Set the MAP parameters and evaluate:

>>> map_args = {
...     "box_format": "xyxy",
...     "iou_type": "bbox",
...     "iou_thresholds": [0.5],
...     "rec_thresholds": [0.0, 0.1, 0.2, 0.3, 0.4, 0.5, 0.6, 0.7, 0.8, 0.9, 1.0],
...     "max_detection_thresholds": [1, 10, 100],
...     "class_metrics": False,
...     "extended_summary": False,
...     "average": "macro",
... }
>>> metric = HeartMAPMetric(**map_args)
>>> results, _, metadata = evaluate(
...     model=detector,
...     dataset=data_with_detections,
...     metric=metric,
... )
>>> results["map"]
tensor(1.)
compute() dict[str, Any][source]

Compute MAP scores.

Returns:

Final value from the state of the metric.

Return type:

dict[str, Any]

metadata: dict[str, Any]
reset() None[source]

Clear contents of current metric’s cache of predictions and targets.

Returns:

None.

Return type:

_type_

update(preds_batch: Sequence[JaticPyTorchObjectDetectionOutput], targets_batch: Sequence[JaticPyTorchObjectDetectionOutput]) None[source]
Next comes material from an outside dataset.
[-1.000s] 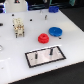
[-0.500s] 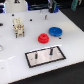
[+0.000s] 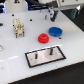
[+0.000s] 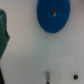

Add predictions and targets to metric’s cache for later calculation.

Parameters:
  • preds_batch (Sequence[JaticPyTorchObjectDetectionOutput]) – predictions in ObjectDetectionTarget format.

  • targets_batch (Sequence[JaticPyTorchObjectDetectionOutput]) – groundtruth targets in ObjectDetectionTarget format.

class heart_library.metrics.RobustnessBiasMetric(metadata: Sequence[dict[str, Any]], labels: ndarray[Any, dtype[float32]], interval: int = 100, metadata_id: str | None = None)[source]

Bases: object

A metric which describes Robustness Bias for features of datasets. Currently supports only classification tasks.

compute() dict[str, Any][source]

Returns the computed metric.

Returns:

Final value from the state of the metric.

Return type:

dict[str, Any]

metadata: dict[str, Any]
reset() None[source]

Reset the metric to default values.

update(preds_batch: Sequence[ndarray[Any, dtype[float32]]], targets_batch: Sequence[ndarray[Any, dtype[float32]]]) None[source]

Add predictions and targets to metric’s cache for later calculation.

Parameters:
  • preds_batch (Sequence[NDArray[np.float32]]) – predictions in numpy array format.

  • targets_batch (Sequence[NDArray[np.float32]]) – groundtruth targets in numpy array format.

Raises:

KeyError – if Delta not computed for metadata.